- [TRY IT]:
When the line containing "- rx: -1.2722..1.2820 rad" is found in the data below, copy it and each line after it through the line containing "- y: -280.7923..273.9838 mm", exactly and with no others.

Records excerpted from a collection
-=-=-

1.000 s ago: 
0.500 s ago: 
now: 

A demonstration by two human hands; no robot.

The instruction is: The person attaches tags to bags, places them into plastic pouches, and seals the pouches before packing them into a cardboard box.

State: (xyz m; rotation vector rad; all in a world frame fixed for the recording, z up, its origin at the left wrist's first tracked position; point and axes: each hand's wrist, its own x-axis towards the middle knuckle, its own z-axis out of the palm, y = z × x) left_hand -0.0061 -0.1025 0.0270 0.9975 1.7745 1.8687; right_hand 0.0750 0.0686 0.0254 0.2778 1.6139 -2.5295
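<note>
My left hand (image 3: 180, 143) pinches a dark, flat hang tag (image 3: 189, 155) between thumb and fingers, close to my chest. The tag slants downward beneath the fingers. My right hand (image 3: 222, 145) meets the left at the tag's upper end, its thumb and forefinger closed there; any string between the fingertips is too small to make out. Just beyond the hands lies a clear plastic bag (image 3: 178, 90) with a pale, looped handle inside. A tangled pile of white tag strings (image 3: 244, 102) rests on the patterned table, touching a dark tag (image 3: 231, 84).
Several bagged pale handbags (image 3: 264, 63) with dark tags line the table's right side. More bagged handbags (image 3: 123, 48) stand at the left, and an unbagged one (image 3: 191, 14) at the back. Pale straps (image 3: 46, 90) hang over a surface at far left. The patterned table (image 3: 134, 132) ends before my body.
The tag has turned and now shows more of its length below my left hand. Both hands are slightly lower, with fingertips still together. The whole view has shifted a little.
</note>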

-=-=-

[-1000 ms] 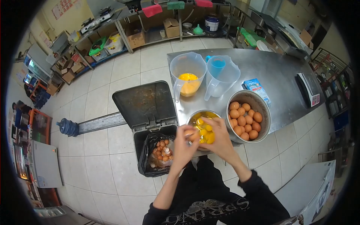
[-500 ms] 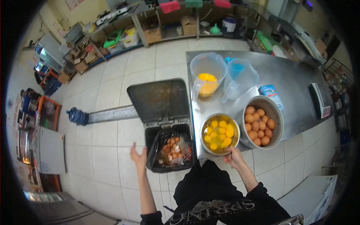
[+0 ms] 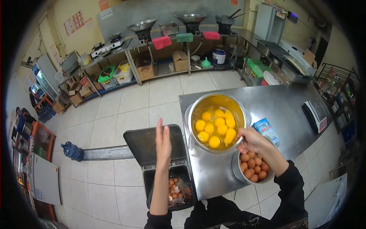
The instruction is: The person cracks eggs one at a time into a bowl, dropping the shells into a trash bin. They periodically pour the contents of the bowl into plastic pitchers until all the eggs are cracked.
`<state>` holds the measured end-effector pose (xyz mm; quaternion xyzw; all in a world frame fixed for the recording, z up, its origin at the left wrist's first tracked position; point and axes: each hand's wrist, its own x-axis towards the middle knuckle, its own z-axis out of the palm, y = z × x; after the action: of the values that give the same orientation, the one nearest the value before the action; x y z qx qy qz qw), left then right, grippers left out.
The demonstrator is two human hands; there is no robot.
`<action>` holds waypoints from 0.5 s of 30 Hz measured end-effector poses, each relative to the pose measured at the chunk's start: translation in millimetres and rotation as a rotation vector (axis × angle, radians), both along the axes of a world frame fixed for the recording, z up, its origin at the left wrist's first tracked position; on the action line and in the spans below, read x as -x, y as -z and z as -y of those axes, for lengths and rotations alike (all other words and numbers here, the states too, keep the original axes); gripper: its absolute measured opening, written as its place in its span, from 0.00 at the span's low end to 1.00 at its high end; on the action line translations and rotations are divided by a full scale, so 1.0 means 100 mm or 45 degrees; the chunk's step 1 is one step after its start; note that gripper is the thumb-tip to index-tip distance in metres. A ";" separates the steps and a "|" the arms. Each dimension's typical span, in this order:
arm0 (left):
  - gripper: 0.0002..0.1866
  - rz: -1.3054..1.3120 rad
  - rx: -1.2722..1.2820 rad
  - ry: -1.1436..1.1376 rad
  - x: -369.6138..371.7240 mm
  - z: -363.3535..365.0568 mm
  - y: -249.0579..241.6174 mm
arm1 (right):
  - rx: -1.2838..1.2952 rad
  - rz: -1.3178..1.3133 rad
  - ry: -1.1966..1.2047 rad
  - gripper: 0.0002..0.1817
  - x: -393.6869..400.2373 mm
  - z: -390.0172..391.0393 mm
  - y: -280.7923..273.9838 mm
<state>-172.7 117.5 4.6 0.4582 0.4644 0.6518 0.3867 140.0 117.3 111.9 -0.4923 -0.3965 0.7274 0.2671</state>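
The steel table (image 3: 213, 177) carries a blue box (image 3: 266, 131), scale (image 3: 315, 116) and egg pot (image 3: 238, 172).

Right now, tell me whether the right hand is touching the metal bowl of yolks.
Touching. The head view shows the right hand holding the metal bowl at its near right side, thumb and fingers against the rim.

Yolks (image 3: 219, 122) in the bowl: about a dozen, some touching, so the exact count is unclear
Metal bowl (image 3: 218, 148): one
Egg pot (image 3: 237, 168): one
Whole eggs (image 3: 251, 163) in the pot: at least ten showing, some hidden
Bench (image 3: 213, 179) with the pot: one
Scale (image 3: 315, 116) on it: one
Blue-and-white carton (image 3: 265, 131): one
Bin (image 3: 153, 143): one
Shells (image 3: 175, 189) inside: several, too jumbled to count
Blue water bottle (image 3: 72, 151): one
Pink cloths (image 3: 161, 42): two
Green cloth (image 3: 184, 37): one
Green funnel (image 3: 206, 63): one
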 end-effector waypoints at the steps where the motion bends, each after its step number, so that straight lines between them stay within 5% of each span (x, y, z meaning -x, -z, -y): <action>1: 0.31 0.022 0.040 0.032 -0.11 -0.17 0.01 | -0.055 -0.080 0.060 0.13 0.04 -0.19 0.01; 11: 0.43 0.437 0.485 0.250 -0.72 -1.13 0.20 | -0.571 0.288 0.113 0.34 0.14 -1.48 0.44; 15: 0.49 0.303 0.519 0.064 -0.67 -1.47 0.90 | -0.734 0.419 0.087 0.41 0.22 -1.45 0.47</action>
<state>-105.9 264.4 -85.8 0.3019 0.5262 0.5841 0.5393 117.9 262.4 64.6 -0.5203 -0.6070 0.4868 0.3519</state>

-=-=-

- [RESPONSE TO THIS EXERCISE]:
  - rx: -1.2722..1.2820 rad
  - ry: -1.1436..1.1376 rad
  - x: -369.6138..371.7240 mm
  - z: -363.3535..365.0568 mm
  - y: -249.0579..241.6174 mm
arm1 (right):
  - rx: -1.2838..1.2952 rad
  - rz: -1.3178..1.3133 rad
  - ry: -1.1966..1.2047 rad
  - gripper: 0.0002..0.1817
  - x: -393.6869..400.2373 mm
  - z: -390.0172..391.0393 mm
  - y: -280.7923..273.9838 mm

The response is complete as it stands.